There’s much to admire her, but I’d like to revisit my observation that the message is so front and center. That’s easy to take for granted: so many studio efforts from the era either shied away from serious themes or buried them behind haloed movie stars kissing to the swells of pumped up film scores. But Valley took care to underscore its attitudes toward labor and socialism (gasp!), which might be residual from Ford and Zanuck’s previous preaching in The Grapes of Wrath. In any case, it heightens the film’s import, and abets its timelessness. Isn’t the oppresson of the working class still an issue we wrangle with to his day.

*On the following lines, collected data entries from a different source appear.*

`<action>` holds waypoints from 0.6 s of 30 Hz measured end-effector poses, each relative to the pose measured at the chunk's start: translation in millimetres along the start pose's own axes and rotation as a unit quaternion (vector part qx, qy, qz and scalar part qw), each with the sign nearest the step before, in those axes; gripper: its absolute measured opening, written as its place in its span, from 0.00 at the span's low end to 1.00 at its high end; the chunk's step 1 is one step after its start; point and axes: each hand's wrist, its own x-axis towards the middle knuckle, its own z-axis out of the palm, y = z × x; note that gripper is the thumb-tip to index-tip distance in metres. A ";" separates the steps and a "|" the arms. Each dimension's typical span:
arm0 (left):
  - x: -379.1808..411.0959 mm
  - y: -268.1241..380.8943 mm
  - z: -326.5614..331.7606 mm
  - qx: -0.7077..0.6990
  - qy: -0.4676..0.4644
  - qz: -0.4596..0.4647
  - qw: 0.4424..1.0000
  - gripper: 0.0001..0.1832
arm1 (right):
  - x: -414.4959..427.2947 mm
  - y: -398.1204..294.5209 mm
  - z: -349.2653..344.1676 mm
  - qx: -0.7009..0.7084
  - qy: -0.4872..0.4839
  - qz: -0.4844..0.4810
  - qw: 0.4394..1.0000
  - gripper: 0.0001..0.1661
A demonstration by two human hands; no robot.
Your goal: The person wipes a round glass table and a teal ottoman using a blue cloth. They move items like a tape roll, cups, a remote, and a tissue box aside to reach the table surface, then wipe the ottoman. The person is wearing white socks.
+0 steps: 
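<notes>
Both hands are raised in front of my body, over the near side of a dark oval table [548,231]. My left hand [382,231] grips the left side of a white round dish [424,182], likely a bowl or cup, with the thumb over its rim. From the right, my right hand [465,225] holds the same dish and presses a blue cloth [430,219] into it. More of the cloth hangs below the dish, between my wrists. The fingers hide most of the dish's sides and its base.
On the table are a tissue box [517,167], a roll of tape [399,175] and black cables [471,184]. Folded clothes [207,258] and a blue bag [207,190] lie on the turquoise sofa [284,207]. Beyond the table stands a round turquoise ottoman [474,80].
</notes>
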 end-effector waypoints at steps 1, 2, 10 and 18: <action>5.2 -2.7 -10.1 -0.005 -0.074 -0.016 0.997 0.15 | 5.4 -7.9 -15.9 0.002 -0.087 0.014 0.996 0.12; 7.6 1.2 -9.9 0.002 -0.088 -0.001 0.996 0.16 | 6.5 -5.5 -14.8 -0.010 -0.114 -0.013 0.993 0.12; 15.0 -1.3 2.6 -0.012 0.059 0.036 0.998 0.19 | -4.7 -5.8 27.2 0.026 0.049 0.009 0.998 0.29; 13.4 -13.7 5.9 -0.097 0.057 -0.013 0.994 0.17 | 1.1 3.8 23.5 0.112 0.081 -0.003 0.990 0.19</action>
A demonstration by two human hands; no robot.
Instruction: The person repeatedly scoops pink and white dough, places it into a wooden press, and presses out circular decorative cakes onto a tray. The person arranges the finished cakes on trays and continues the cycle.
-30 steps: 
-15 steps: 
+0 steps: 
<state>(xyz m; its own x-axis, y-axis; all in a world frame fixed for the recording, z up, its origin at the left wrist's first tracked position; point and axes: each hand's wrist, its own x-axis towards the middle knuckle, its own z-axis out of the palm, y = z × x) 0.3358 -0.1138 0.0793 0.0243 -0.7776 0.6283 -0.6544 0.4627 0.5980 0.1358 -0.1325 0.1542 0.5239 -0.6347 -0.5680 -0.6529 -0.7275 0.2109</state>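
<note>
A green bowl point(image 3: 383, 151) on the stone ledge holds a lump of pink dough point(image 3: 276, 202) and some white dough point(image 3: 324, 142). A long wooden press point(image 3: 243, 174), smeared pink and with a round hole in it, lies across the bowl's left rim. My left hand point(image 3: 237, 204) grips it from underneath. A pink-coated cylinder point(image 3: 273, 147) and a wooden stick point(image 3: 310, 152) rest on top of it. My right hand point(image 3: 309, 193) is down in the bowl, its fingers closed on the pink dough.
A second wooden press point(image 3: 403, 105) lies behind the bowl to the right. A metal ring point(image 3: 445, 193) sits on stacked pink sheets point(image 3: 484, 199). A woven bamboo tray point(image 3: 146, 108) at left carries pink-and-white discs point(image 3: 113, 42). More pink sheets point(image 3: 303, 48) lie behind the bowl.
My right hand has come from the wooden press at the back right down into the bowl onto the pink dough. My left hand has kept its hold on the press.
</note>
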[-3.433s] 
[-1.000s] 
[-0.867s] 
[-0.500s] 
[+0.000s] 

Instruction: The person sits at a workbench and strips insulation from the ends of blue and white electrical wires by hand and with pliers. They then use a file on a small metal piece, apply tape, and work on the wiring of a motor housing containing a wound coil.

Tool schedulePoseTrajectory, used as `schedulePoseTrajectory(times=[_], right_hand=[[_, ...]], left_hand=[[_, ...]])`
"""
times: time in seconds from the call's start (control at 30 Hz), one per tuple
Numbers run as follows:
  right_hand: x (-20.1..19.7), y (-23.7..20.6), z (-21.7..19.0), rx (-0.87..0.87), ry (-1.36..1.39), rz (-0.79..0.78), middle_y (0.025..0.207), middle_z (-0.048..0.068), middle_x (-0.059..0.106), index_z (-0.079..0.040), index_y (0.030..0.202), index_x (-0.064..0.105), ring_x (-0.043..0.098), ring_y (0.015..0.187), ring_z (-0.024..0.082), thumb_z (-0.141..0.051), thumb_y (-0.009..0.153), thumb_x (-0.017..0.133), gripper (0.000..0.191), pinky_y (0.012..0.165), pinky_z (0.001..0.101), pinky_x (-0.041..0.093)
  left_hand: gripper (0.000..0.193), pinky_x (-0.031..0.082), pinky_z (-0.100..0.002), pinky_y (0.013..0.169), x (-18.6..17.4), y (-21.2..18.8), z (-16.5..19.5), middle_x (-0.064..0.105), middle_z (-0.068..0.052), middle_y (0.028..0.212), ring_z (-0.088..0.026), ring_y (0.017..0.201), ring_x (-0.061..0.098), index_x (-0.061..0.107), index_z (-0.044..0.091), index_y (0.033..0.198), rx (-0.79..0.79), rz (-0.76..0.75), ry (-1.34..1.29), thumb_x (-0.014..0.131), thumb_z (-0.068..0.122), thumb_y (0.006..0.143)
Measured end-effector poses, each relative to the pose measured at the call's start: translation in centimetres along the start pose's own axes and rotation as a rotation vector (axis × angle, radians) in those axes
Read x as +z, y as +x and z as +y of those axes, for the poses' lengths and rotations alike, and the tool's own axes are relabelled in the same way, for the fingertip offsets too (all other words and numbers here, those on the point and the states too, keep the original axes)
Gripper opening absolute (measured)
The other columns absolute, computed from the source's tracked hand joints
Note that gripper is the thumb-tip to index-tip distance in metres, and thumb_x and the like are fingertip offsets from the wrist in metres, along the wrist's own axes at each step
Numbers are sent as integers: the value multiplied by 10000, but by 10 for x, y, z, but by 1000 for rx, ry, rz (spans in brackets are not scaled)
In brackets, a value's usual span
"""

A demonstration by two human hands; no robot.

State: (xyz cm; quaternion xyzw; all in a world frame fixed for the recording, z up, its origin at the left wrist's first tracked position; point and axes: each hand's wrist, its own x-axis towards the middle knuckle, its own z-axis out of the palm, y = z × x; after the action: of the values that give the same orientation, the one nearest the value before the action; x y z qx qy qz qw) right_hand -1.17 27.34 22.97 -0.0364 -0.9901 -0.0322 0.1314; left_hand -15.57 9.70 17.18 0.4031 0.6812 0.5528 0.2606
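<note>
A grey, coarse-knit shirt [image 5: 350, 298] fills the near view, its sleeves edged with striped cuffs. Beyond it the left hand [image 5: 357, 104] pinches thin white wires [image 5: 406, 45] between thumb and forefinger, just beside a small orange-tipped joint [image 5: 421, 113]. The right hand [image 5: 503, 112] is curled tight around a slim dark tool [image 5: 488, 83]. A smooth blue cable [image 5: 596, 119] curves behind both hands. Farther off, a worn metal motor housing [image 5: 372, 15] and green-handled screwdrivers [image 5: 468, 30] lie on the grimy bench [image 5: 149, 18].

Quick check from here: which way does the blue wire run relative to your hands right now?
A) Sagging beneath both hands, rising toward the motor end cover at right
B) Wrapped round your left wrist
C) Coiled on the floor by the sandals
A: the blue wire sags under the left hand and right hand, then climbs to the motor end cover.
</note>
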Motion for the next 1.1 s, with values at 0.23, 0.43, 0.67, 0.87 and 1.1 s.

And speaking of undying issues, how ‘bout that love story – that achingly unfulfilled love story that made many a late-show viewer an emotional wreck? O’Hara is marvelously luminous in her role – a spunky yet vulnerable woman yearning for emotional freedom yet subject to the societal strictures that bind her to a man she has no interest in whatsoever. Pidgeon is her equal, a resoundingly honest man, sort of an Atticus Finch before his time. Rarely do you get such a mix of romance and tract all in one film – Reds is the only other film that comes to mind – but when you do… fireworks.

And binding it all up is the fact that this is a memoir, which provides the overriding tone of nostalgia. The narration, somewhat reminiscent of Earl Hamner’s in The Waltons, not only provides warmth and dramatic irony but helps diffuse some of the more over-dramatic moments in the film. (Given the litany of tragedies which befall his poor family, we sure need it!) Roddy McDowell, in his first film role, is terrific in the role of Huw. He could so easily have played him with all the cloying precociousness of a typical child actor, but he doesn’t. His expressions – wide eyes and all – do most of the performing, and for that he avoids the pitfalls that limit most juvenile acting, then and now.

Only quibble: the father’s death at the end feels sort of like a tack-on, either out of place or out of sequence. Gruffydd is leaving; what does one more tragedy have to offer except interrupting his walk into the sunset? Perhaps he gets one more glimpse of unrequited love at Anghard. Don’t know but it doesn’t quite offer the closure that would make the film a flawless home-run.

But whom am I to say? The film is a bona fide classic, and it deserves that status in every frame.